An extraordinary number of people cross the frame in this film. They make the frame seem perpetually 'full', and flat too. The way the people struggle to keep their hats on complements the feeling of fullness. Arms make chaotic sweeps of movement from left to right, up and down and all the directions in between. There is even the feeling of the wind itself magically and metaphorically shoring up any holes or gaps left by all the other overlapping movements (one of the great, impossible projects of film has been to try and depict the very things it cannot, wind being one of the most obsessive subjects in this respect). At the Foot of the Flatiron is a film documenting a phenomenon, keeping that phenomenon alive. But if we think only of the way the frame is used and filled, of all the movement within and the fullness of this accumulation, it seems to me that it can suddenly become a different kind of composition. I instinctively want to call it an 'all-over' composition, but recognise immediately that this perception runs the risk of flattening out the film and robbing it of the history it putatively represents. And perhaps my observation here seems to come strikingly close to Clark's doleful lament for what happens to modernism today: that it is reduced and recalled as small compensatory examples of re-enchantment.

I would argue that far from reduction, what I have described is an example of the unique and creative transformation that moving-image technology accomplishes. We may believe that with film and video we can recall a past moment and have it stand in for a 'real' collective memory, whereas all the while the material is creating a remarkable new composition, one that has never been seen before. Take, for example, all those looks at camera in the Flatiron film: here I think we see something emerging that is completely original.

There are, of course, two self-conscious ways of being in front of the camera. You can look at the camera, acknowledge it (as most do in this film), or, if you prefer, pretend it is not there. At the very beginning of film, the first option is not yet codified as 'looking to camera' (the kind of looking that typically 'spoils' a shot and forces a re-take), and the second is not really an option at all (if you have no sense of spoiling the event, why would you not look?) Today, for most films, the feeling of the neutrality of the camera and its invisibility is guaranteed by the lack of looks at the camera. And even in documentaries where subjects often look to camera in order to speak directly to an audience, they very rarely subject the apparatus itself to a quizzical gaze.

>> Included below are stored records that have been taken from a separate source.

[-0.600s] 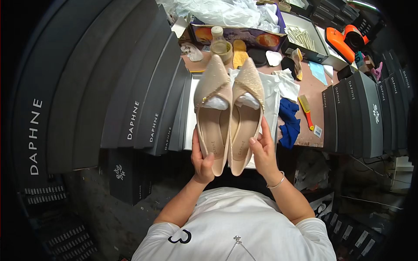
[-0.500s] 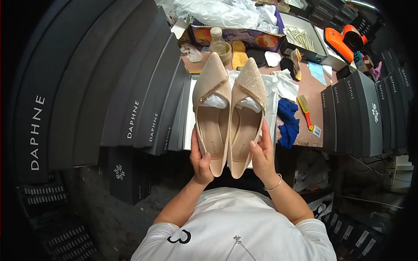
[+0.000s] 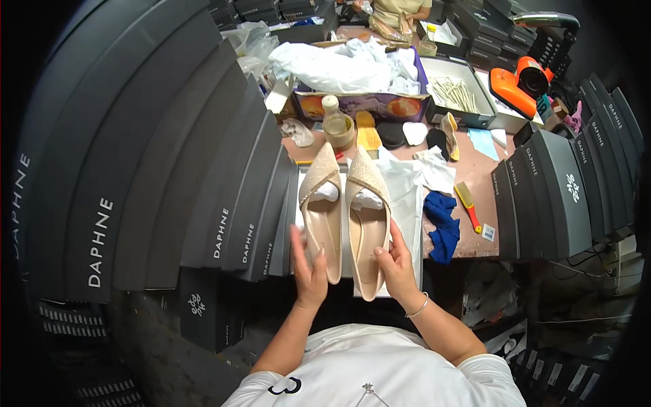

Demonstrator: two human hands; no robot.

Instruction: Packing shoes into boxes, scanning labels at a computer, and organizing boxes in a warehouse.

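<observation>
My left hand (image 3: 310, 278) is at the heel end of a beige pointed-toe shoe (image 3: 317, 178). Its thumb lies over the shoe's side rim while its fingers stretch along the outside, slightly blurred. The matching shoe (image 3: 366, 183) is gripped by my right hand (image 3: 399, 268), thumb on the insole and fingers around the outer side. Both toes point away from me, with white stuffing in the toe ends and a sparkly band across each upper. Under the shoes is an open white box (image 3: 413, 275) lined with white tissue paper (image 3: 401, 183).
Dark shoeboxes (image 3: 196, 183) stand in rows at left, with more boxes (image 3: 542, 190) at right. A blue cloth (image 3: 442, 227) and a yellow-red brush (image 3: 468, 203) lie right of the box. Behind are a bottle (image 3: 334, 122) and a purple carton (image 3: 400, 105). Another person (image 3: 400, 10) sits opposite.
Both shoes have moved lower over the box and slightly apart, the right one nearer me. My left fingers have straightened outward. The view has shifted, bringing the person opposite into sight.
</observation>
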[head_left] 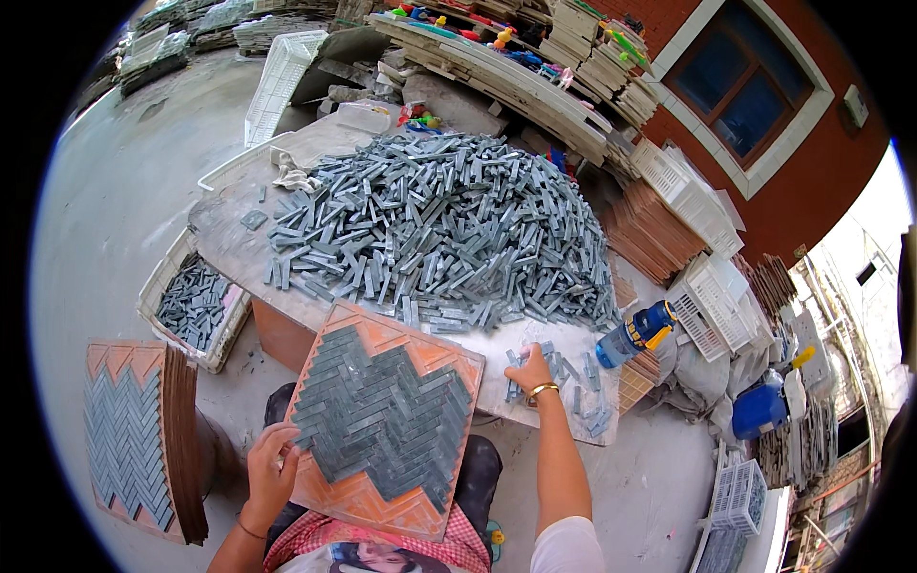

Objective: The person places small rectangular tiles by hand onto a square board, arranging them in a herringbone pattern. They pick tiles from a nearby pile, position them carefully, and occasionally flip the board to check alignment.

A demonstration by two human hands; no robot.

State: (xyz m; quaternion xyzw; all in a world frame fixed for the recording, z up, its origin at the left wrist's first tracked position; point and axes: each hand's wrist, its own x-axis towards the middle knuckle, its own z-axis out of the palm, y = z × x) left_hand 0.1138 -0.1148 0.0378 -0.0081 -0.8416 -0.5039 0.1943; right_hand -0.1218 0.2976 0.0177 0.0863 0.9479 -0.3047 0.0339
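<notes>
Orange shows at both ends of the tray (349, 495) that lies over our lap, its far edge overlapping the near edge of the bench (227, 239) in this view. Between those bare ends, dark grey strips (373, 411) fill it in a herringbone with zigzag borders.

Our left hand (274, 468) is at the tray's left edge, fingers curled and thumb near them; we cannot tell whether that grip has closed on anything. Our right hand (531, 371), with a gold bangle (544, 388) at the wrist, reaches down to the bench right of the tray. Its fingertips are bent among loose pieces (589, 372), and we cannot tell whether the grip is clamped on one.

Beyond the tray, a big heap (449, 229) of grey pieces covers much of the bench, with a pale cloth (291, 174) by its left side. A blue bottle (632, 336) stands near the heap's right end.

On our left, a white crate (146, 304) holds more pieces, and nearer us is a stack (186, 458) of trays, the top one filled with strips. Farther right are white baskets (690, 205), a blue jug (761, 411) and a red wall (821, 210) with a window (750, 86).
</notes>
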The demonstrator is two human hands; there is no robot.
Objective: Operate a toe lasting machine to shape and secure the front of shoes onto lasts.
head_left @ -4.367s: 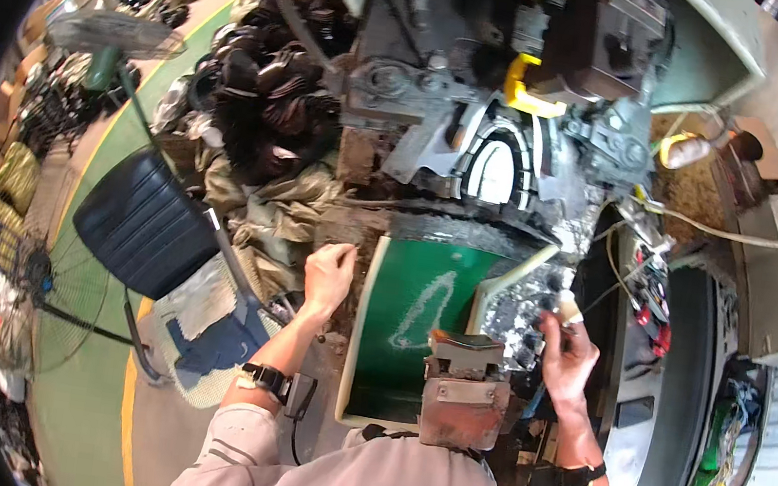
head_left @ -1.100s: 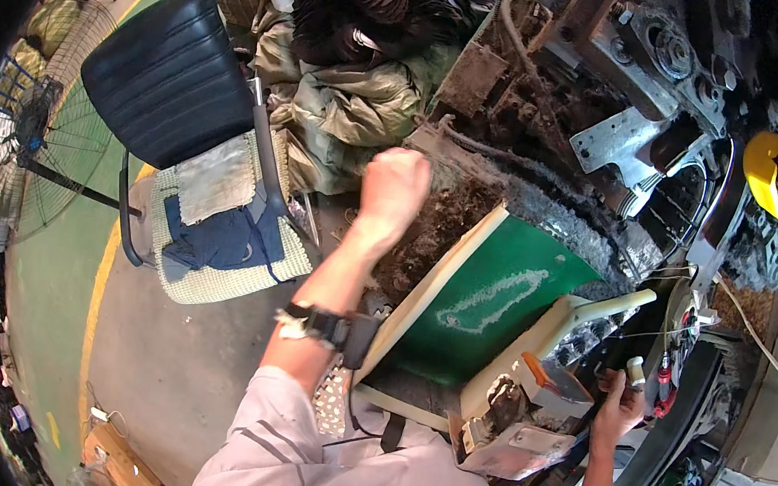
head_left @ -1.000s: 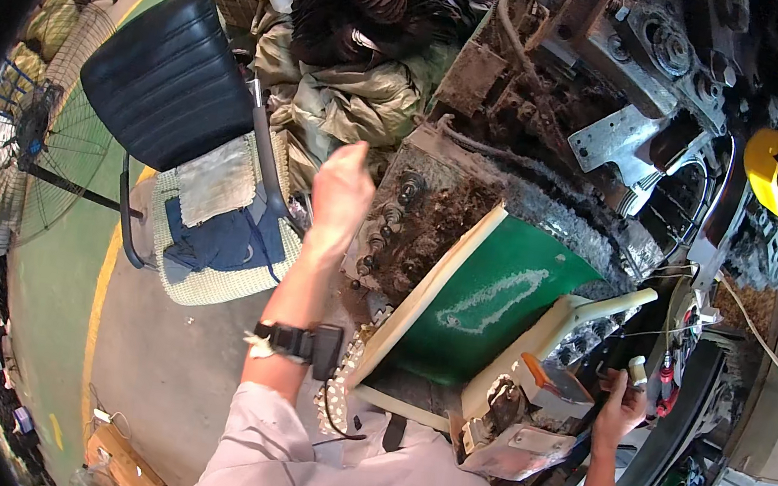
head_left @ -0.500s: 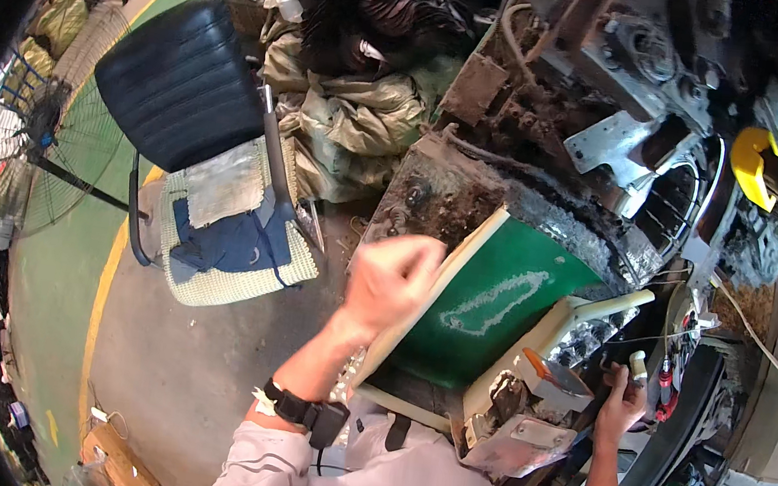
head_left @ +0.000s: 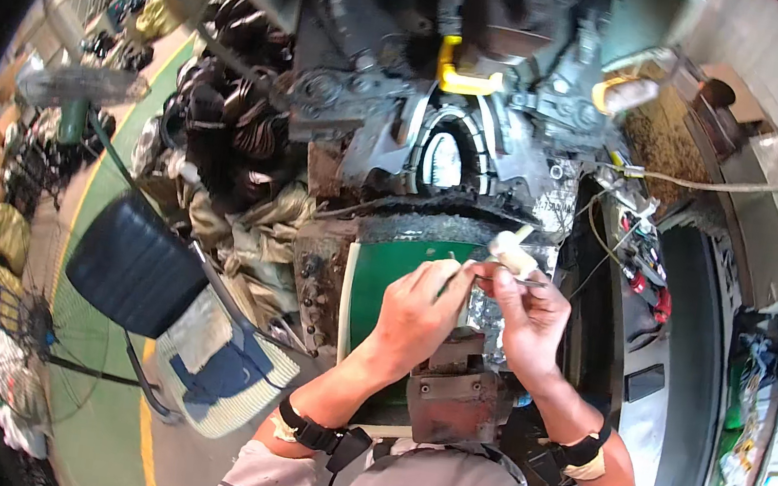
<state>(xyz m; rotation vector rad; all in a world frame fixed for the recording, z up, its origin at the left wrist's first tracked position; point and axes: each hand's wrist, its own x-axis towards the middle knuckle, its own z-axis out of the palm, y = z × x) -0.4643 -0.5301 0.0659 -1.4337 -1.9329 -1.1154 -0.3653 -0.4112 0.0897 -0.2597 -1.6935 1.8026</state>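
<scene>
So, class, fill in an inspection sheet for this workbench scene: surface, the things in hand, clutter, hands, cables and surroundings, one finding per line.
Surface: green board with a pale rim, lying in front of a dark, grimy machine.
Things in hand: small white cylindrical piece at the right fingertips; a thin rod seems to sit in the left hand.
Clutter: rusty metal block below the hands; crumpled sacks to the left.
Hands: left hand and right hand are close together over the board, fingers pinched.
Cables: pale cord running right; red-tipped leads.
Surroundings: dark-backed chair with cushion, green floor, standing fan.
</scene>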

But in 1903 all these ideas were still a million miles away. What could have been more natural than to look at a machine (including its operators) and its event, presenting themselves together as the production of a modern novelty? This is so very different from today, when we spot a camera crew working in the street and immediately recognise that 'a movie is being made'; we might look around to see if we can spot a famous actor or two, or try to parse what the subject of the film is. Perhaps. But would we not also be flattered by the fact that the space we are currently occupying, a space we know or live in or are just passing through, is in one sense the subject of a film (we might even use this fact later as an entrée to some dinner conversation)? Back then, in 1903, this look at the camera must have been a genuine act of curiosity. Can these people walking in and out of frame really imagine themselves as the subjects of a film? Would they know, like us, how to adjust their gait, their manner and their expression? Surely not. We, on the other hand know too much about film: we know how to 'behave', how to hold ourselves, how to look and what poses to strike. Today, as is well known, our lives are already films.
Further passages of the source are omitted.